# FiveMega + ModaMag = WOW!!!!!!



## cqbdude (Feb 26, 2007)

After seeing cmacclel's awesome work earlier, I was reluctant to even post this.
Chris does some amazing work...

Ok...so here is an amature's work...

I was lucky to pick up one of FiveMega's Nickle 1 x 18650 MagC .

https://www.candlepowerforums.com/threads/140324

I really love the way it looks, it has that classic look to it..












But I love Led's , Cree Led's ......so that is where ModaMag comes in the picture..

https://www.candlepowerforums.com/threads/142148&highlight=Modamag

I used one of his excelent or should I say perfect heatsinks..






Add a shark driver , 4 Cree Leds , and 4 McR19xr Reflectors..











This is what you get....when you put them together correctly..:laughing: 






Here are some beamshots...just for comparison...

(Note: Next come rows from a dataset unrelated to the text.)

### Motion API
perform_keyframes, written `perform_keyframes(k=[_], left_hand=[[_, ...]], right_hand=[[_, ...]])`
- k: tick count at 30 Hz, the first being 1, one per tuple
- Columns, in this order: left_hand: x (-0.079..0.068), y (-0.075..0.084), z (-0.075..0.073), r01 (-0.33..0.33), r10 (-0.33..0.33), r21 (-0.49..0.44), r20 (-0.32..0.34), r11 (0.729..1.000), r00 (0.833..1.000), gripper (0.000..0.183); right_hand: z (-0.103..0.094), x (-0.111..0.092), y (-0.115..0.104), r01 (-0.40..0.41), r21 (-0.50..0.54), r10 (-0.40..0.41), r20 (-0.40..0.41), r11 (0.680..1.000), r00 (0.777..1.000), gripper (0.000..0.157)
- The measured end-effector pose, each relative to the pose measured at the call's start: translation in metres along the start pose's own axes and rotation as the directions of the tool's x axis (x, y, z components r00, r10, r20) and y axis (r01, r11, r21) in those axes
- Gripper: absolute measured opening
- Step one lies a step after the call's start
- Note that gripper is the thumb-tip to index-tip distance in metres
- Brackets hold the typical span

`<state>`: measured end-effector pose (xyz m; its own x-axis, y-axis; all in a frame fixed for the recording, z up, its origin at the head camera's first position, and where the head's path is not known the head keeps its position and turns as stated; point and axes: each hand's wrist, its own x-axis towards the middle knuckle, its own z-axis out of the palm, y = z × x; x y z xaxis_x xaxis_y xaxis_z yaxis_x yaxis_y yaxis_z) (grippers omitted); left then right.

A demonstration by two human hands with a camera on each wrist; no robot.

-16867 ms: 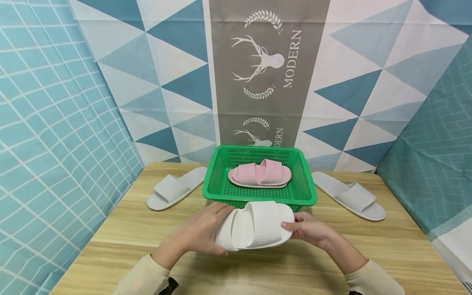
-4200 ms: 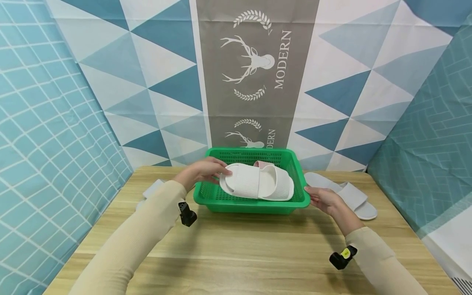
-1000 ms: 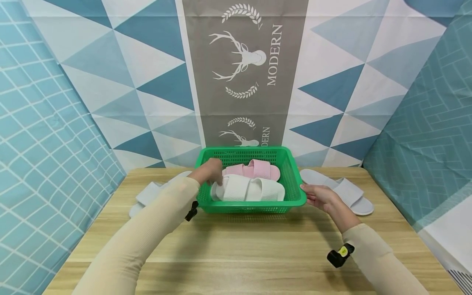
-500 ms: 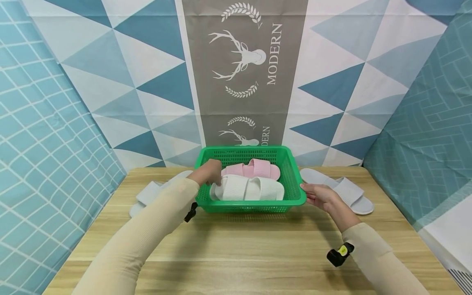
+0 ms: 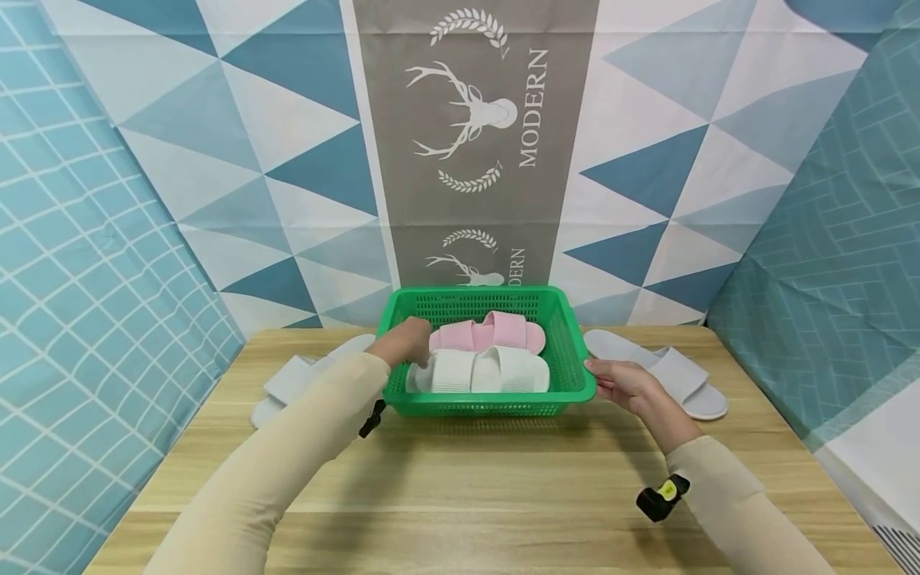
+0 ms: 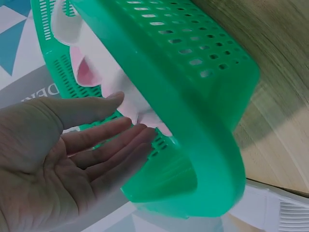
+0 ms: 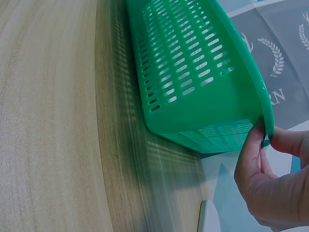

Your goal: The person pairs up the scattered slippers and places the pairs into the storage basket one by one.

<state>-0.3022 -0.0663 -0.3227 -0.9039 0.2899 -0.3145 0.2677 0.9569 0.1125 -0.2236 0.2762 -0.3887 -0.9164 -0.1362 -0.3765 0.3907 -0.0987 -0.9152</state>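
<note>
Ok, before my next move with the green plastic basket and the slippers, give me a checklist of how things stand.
1. Green perforated plastic basket held: ok, the right hand pinches its rim.
2. White ribbed-strap slippers inside it: ok, along the front.
3. Pink ribbed-strap slippers inside it: ok, behind the white ones.
4. Left hand free of the white slippers: cannot tell; it is at their left end, contact unclear.
5. Pale grey slippers inside too, if you want them there: not ok; the left grey slipper and right grey slipper lie outside, on the wooden table.
</note>
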Motion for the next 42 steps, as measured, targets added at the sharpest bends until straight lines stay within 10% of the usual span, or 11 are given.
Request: perform_keyframes(k=[17,25,35,42], left_hand=[[-0.020,-0.024,-0.009,-0.110,0.097,-0.116,-0.107,0.987,0.989,0.049],[-0.035,-0.047,-0.007,-0.134,0.087,-0.181,-0.248,0.974,0.965,0.025],[-0.049,-0.090,0.000,-0.084,-0.043,-0.302,-0.390,0.949,0.920,0.037],[-0.057,-0.126,0.013,0.055,-0.181,-0.329,-0.365,0.943,0.913,0.045]], right_hand=[[0.003,-0.003,-0.001,0.002,0.004,-0.002,-0.001,1.000,1.000,0.023],[0.004,-0.005,-0.001,0.005,-0.008,-0.005,0.015,1.000,1.000,0.019],[-0.001,-0.006,0.002,0.017,0.030,-0.019,0.049,0.999,0.999,0.020],[0.000,-0.007,0.002,0.029,-0.018,-0.028,0.050,0.999,0.998,0.006]])
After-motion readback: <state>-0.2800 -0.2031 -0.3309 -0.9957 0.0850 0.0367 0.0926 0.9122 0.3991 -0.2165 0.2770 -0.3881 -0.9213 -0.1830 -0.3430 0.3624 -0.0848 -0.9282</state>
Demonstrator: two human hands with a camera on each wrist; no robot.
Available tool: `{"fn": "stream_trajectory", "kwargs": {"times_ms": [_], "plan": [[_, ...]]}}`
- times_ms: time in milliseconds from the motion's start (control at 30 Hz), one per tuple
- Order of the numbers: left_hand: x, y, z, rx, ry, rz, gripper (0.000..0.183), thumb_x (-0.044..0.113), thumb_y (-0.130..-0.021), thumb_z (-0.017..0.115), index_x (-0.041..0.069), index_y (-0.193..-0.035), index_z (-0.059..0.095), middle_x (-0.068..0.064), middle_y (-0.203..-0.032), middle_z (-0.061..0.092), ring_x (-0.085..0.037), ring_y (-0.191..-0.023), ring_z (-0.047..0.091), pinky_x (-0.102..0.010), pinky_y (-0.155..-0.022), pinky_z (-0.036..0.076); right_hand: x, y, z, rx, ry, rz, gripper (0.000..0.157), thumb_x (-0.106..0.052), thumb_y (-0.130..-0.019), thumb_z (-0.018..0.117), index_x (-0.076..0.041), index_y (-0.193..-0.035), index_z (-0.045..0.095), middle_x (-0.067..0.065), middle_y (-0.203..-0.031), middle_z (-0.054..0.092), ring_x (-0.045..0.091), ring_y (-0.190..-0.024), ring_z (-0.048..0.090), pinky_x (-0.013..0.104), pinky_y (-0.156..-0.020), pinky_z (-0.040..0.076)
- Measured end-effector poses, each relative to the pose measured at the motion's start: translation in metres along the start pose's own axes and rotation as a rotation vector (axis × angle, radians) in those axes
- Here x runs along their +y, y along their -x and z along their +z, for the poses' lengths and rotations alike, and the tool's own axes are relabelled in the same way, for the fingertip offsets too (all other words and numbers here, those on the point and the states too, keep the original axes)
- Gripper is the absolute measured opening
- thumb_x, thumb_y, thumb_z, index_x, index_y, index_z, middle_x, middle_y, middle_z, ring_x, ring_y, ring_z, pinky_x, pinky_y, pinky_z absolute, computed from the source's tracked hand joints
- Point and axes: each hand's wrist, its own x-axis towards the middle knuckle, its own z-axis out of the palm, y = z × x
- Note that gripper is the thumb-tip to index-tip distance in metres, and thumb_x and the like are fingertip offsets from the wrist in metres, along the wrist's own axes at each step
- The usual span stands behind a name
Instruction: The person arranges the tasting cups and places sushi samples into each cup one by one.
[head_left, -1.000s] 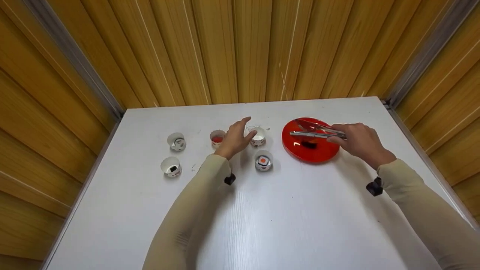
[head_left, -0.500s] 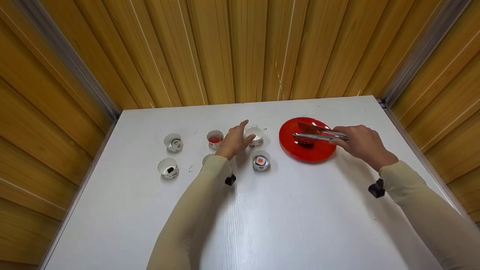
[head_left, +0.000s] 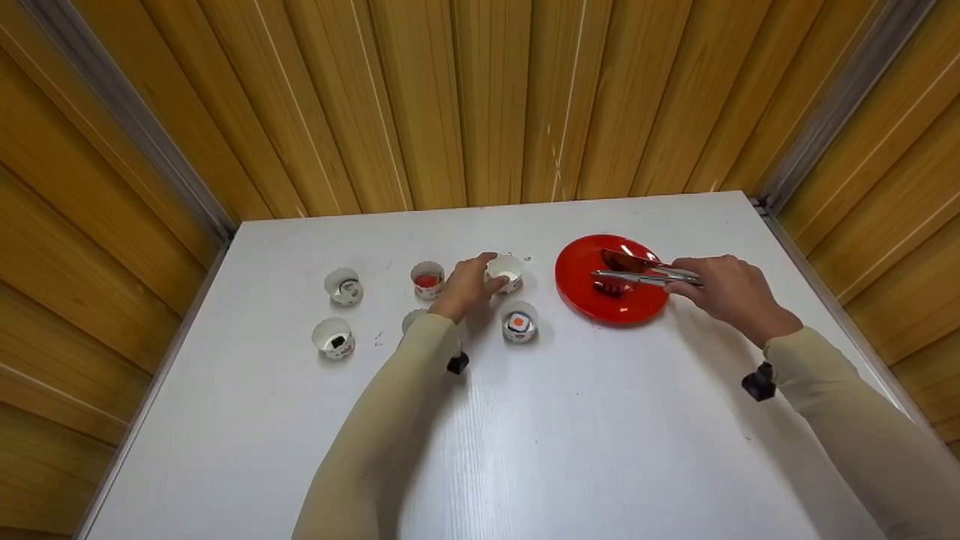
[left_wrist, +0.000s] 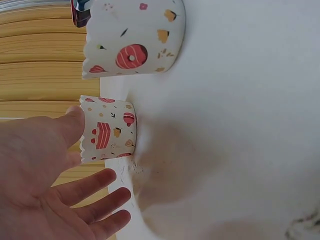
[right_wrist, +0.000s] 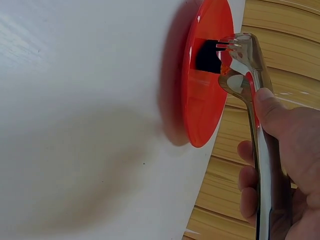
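My left hand [head_left: 466,289] reaches to a white paper baking cup [left_wrist: 109,129] printed with cake motifs. Thumb and index are right at its rim; the other fingers spread loosely beside it. My right hand [head_left: 731,291] grips metal serving tongs [right_wrist: 262,145], with one fork-shaped end and one spoon-shaped end. The tong ends stand apart over the red plate [head_left: 581,300]. On the plate, just under them, lies a small black piece [right_wrist: 207,56] that they partly cover. A baking cup [head_left: 519,322] holding a white piece with an orange centre stands nearer to me.
More baking cups stand to the left: one with red inside [head_left: 428,280], one with a whitish piece [head_left: 344,286], and one with a black piece [head_left: 333,337]. Another cup [head_left: 412,319] is mostly hidden by my left sleeve. Wood-look panels [head_left: 495,97] enclose the white table [head_left: 540,442].
My left index finger and thumb have drawn in closer to the cup rim. The tongs have shifted slightly to the right over the plate. The whole head view has drifted a little.
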Motion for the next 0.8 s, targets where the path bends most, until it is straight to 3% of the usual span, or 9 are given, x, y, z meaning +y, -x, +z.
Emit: {"fn": "stream_trajectory", "kwargs": {"times_ms": [600, 800], "plan": [[-0.0001, 0.0021, 0.0038, -0.005, 0.038, 0.002, 0.06, 0.035, -0.102, 0.065, 0.012, -0.154, 0.046, -0.013, -0.125, 0.067, -0.022, -0.111, 0.063, -0.039, -0.101, 0.05, 0.008, 0.0066, 0.0004, -0.003, -0.016, 0.026, 0.041, -0.035, -0.095, 0.075, -0.009, -0.126, 0.074, 0.008, -0.088, 0.074, 0.025, -0.07, 0.051, 0.035, -0.056, 0.039], [0.0014, 0.0004, 0.0038, -0.006, 0.022, 0.001, 0.061, 0.036, -0.102, 0.066, 0.012, -0.154, 0.046, -0.013, -0.126, 0.068, -0.022, -0.112, 0.064, -0.039, -0.101, 0.05, 0.0086, 0.0076, -0.001, 0.029, 0.012, 0.011, 0.037, -0.033, -0.094, 0.076, -0.01, -0.123, 0.076, 0.001, -0.072, 0.068, 0.025, -0.067, 0.049, 0.034, -0.053, 0.037]]}}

Mag 1C 1 x 18650 on High..:laughing: 





McLux PD on High





McGizmo 27LT Luxlll on High 

So there you go.....WOW!!! :rock: 

Chrome does make flashlights brighter...:lolsign:


----------



## LuxLuthor (Feb 26, 2007)

You should be very proud. That really turned out great, and well demonstrated with the beamshots !!!


----------



## nanotech17 (Feb 26, 2007)

that was really good idea.
of course it comes with a price tag


----------



## 3rd_shift (Feb 26, 2007)

That is soooo sweet! :rock:


----------



## cqbdude (Feb 26, 2007)

Thank You LuxLuthor....I normally blow up a few cree or a shark board...:laughing: 


Thanks Nanotech...The cost is not as bad as buying a comparable lumen surefire..and its a maglite, its got a Wow factor when you show it to friends and family ....who would have thought a Maglite will be that bright...LOL


3rd_shift ...Thank You sir....you are one of the few that have inspired me to mod Maglites...I always enjoy your tutorials....

Its been great being able to read up on everyones experience modding here in the forum...plenty of people to ask for advice...and of course it doesnt hurt to have Modamag in your neck of the woods, Jonathan helps me a lot...


----------



## Icarus (Feb 26, 2007)

Very nice light! :thumbsup: 

I suppose you are running the light on one 18650 cell and the leds are wired 2s2p? 
At what output current did you set the Shark driver to.


----------



## bombelman (Feb 26, 2007)

Whoa, bright !


----------



## Lips (Feb 26, 2007)

Beautiful Nickel 1C


When the protected C Lith Ion comes out we'll get more runtime too!


Trying to figure out what to do with mine...















.


----------



## jumpstat (Feb 26, 2007)

Just Beautiful. One of a kind. excellent!


----------



## cqbdude (Feb 26, 2007)

Icarus said:


> Very nice light! :thumbsup:
> 
> I suppose you are running the light on one 18650 cell and the leds are wired 2s2p?
> At what output current did you set the Shark driver to.


 

Thanks Icarus...

The light is running on one 18650 but the Leds are serial and the shark was set to 900ma .


----------



## wquiles (Feb 26, 2007)

Nice work 

Will


----------



## farmall (Feb 26, 2007)

great job


----------



## Bob_G (Feb 26, 2007)

> The light is running on one 18650 but the LEDs are serial and the shark was set to 900ma .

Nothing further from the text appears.